Chuka Ikokwu is the Head of Analytics of the sensational board game turned mobile app, Exploding Kittens. Chuka is also the Founder of DIVERCITY, a job platform that consists of a huge network of minority professionals. It is focused on diversifying work teams and provides a channel for the underrepresented to find work.
In this interview, you will discover:
- A simple way to calculate LTV
- The most commonly overlooked retention tactic
- How to use psychology to increase app monetization
- The must-haves of a successful gaming team
Why is analytics so important, but often overlooked?
I've always loved numbers, games, and data. It was quite a natural fit for me to break into the gaming space.
More often than not, a lot of gaming teams go straight to development and game design.
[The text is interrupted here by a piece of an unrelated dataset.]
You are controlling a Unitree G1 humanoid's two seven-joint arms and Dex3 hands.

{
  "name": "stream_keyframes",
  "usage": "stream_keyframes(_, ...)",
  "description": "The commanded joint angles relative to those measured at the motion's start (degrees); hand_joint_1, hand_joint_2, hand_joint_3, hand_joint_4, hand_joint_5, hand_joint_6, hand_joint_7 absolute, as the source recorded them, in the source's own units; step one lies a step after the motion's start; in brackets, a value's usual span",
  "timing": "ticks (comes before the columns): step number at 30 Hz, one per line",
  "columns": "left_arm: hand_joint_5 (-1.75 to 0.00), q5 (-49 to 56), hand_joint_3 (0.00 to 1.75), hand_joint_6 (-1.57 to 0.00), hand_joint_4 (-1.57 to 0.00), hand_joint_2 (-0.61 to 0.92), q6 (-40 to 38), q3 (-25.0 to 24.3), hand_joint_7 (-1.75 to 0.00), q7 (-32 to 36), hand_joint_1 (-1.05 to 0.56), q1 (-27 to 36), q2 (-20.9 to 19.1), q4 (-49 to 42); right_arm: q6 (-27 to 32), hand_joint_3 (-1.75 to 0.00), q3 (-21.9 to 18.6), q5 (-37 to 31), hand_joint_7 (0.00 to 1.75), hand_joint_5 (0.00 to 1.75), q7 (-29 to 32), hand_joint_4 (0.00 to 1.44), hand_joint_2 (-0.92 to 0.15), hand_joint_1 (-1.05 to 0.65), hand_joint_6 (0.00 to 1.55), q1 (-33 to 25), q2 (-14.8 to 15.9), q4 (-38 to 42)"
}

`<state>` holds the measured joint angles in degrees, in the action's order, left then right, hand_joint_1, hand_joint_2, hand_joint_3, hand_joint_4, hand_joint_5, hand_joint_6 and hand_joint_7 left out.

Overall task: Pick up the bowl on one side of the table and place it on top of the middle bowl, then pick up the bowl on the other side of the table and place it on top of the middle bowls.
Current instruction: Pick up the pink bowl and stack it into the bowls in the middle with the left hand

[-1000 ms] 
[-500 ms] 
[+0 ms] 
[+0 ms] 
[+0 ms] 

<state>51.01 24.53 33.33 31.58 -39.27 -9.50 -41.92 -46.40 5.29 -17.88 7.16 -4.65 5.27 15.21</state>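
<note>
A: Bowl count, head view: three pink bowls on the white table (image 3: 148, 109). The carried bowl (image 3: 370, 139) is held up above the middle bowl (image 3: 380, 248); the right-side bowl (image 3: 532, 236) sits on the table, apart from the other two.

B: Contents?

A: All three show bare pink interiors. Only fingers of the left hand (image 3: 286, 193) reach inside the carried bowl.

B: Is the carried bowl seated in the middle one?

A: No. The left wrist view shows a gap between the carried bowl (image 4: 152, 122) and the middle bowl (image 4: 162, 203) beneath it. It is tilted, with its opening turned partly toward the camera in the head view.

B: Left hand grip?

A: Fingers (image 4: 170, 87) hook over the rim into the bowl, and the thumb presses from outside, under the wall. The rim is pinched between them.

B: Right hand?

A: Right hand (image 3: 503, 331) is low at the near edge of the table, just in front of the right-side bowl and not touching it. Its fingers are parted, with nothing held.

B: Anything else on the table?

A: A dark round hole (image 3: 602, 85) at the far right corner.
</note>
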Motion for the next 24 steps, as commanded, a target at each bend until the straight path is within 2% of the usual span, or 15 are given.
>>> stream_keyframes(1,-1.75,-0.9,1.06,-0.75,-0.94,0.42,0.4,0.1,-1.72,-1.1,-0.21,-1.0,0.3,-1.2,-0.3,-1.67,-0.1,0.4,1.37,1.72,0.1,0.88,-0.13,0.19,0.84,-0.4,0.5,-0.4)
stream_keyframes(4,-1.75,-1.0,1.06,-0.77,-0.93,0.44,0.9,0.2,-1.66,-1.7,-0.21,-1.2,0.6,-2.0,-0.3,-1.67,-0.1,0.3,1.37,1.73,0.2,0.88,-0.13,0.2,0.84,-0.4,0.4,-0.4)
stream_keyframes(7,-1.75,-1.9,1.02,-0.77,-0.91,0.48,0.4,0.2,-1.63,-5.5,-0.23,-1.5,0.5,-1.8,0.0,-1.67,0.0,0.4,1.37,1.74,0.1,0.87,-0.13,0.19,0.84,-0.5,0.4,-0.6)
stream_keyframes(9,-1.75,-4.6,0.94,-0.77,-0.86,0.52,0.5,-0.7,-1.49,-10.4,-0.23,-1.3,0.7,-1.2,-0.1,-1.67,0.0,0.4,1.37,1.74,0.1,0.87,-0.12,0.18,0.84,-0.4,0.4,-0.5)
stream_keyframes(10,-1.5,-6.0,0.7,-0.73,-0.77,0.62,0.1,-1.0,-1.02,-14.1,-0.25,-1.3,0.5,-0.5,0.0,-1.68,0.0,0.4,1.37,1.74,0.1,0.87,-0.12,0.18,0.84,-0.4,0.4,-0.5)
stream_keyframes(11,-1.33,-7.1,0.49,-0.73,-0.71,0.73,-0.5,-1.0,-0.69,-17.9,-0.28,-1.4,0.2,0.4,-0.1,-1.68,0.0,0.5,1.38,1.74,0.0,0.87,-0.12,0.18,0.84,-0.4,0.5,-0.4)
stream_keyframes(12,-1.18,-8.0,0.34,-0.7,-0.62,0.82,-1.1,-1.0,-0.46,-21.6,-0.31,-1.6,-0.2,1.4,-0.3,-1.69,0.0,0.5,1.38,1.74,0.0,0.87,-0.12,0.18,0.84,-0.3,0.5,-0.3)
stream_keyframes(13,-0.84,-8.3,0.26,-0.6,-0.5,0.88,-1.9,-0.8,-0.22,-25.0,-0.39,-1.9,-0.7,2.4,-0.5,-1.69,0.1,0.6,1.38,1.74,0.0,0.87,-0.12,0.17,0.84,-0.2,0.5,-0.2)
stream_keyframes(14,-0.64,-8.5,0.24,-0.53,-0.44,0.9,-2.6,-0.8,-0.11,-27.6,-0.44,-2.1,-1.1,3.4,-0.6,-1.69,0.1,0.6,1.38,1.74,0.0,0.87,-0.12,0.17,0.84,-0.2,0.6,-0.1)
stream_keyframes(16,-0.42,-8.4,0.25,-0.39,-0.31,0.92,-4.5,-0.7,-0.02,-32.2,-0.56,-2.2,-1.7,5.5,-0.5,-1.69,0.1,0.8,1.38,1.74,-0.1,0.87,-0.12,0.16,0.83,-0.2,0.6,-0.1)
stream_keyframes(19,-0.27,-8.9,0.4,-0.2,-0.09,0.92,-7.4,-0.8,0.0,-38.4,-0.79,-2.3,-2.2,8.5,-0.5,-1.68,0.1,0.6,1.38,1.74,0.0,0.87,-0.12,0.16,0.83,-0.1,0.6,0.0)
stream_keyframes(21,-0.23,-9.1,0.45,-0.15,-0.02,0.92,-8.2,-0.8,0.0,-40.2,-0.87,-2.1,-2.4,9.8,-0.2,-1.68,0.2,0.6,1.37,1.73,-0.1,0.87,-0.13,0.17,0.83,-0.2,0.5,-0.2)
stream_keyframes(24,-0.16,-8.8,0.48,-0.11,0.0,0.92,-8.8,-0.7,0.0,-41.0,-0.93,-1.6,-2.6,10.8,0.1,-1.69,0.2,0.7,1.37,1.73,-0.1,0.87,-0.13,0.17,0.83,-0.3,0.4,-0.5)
Analytics is playing catch up.
I studied economics and one of the biggest issues of mobile gaming is the opportunity costs.
What I also realized is that you cannot see whether what you're doing is working well if you don't see reliable and clean data.
My strategy is always to get in as early as possible and look at the analytics and information that you're collecting as the single biggest influence of how profitable your game's going to be.
What are the key metrics when there’s so much data that you can analyze?
The acronym that we use is “ARM”—Acquisition, Retention, Monetization.
These are the standard metrics, but there are some that are also unique to the application of the game itself.
As far as user acquisition goes, the thing you care about most is - where my users are coming from and are they coming profitably? Therefore, the LTV or the return on ad spend (ROAS) is the big thing we would always care about for UA.
Obviously the retention metrics, we care about our Day 1, 3,7, 14 and 30. Also, you should analyze the session length and the number of sessions.
Finally, on the monetization side, you care about how many of your users are starting to pay, and what is the value that they are bringing whether its the ad revenue, LTV or average revenue per daily active user (ARPDAU).
A simple way that you can calculate LTV is to take the average number of days a user comes to the game over the course of 30 days and then multiply that by the average revenue per daily active user.
Remember, it's very live operations-driven, so it's not just fire and forget, but it's a lot of iteration.
What’s the most commonly overlooked retention tactic?
If they stay, they will pay. In fact, the people who monetize as they join are not the ones you want to count on. It is the users who stay for a long time that are going to sustain your revenue base.
I hate to say it, but with mobile, it’s the lack of push notifications.
It is very important to make sure you properly ask the user to accept push notifications.
Rather than just like sending the native prompt for someone to allow push notifications, very crisply explain why you want to send them a notification. For instance, can we let you know about your rewards?
The key is to appeal to something that you suspect the user values and then they are more likely to allow the push notification.
When I worked at Warner Bros. for 3 years, one thing that we did to pull people back in was putting new champions and new challenges in the game. It's a very simple thing, every two weeks we'll release a new character and whenever there’s a new character, we would announce it. We saw a lot of users come back and engagement increases and monetization increases as well.
If you want to have the most profitable title that you can, then you do not want to ignore live operations.
The gaming space is now vastly saturated, you’d want to fight to be relevant.
How can we use psychology to increase app monetization?
I studied what they call ‘irrational behavioral concepts’, or IBC, the economic term of why humans are just irrational by nature.
In monetization, communicating value is something that a lot of apps still don’t do. For example, your app offers a hundred coins for $5, you can offer 20 more coins and save 20% more? And if you just saved 20% more, you give the impression someone’s getting a good deal.
It probably will not break the economy at all, but it will increase the conversion on that bundle. This is the theory of value perception.
Another is the theory of anchoring. Anchoring is where you have a really expensive product that no one will realistically buy to make the less expensive items appear more attractive. For example, you have an item that costs $1,000 and people see it and say to themselves “Oh no, I can never buy that! I'll buy the hundred dollar item instead.”
What are the must-haves of a successful gaming team?
You have someone on the UA side. You need to have a budget to take advantage of a lot of tricks that you can use to optimize your visibility and to get the best users in your app, so you can create look-alike audiences.
I may go as far as to say that someone who knows the ins and outs of Facebook ad buying because Facebook is the best. Creative is equally important. I've been told creative is the most important thing when it comes to the UA. Obviously, you want a good designer who knows how to put videos together and create basic banner and display ads.
On the Analytics side, you want to have a data engineer, someone who can put the SDK in the game, collect the necessary information and put it in the raw data warehouse.
Next is a data analyst or scientist who’s going to query that data, build reports, communicate to the executives, communicate to UA, and do all that magic.
And of course, the product manager or producer. Think of them as the CEO of the game responsible for the Profit and Loss statement. They are the ones who devise the launch campaign and manage a live operations calendar.
Then a game designer who can balance the game progress with the economics.
I would start with that as a bare minimum.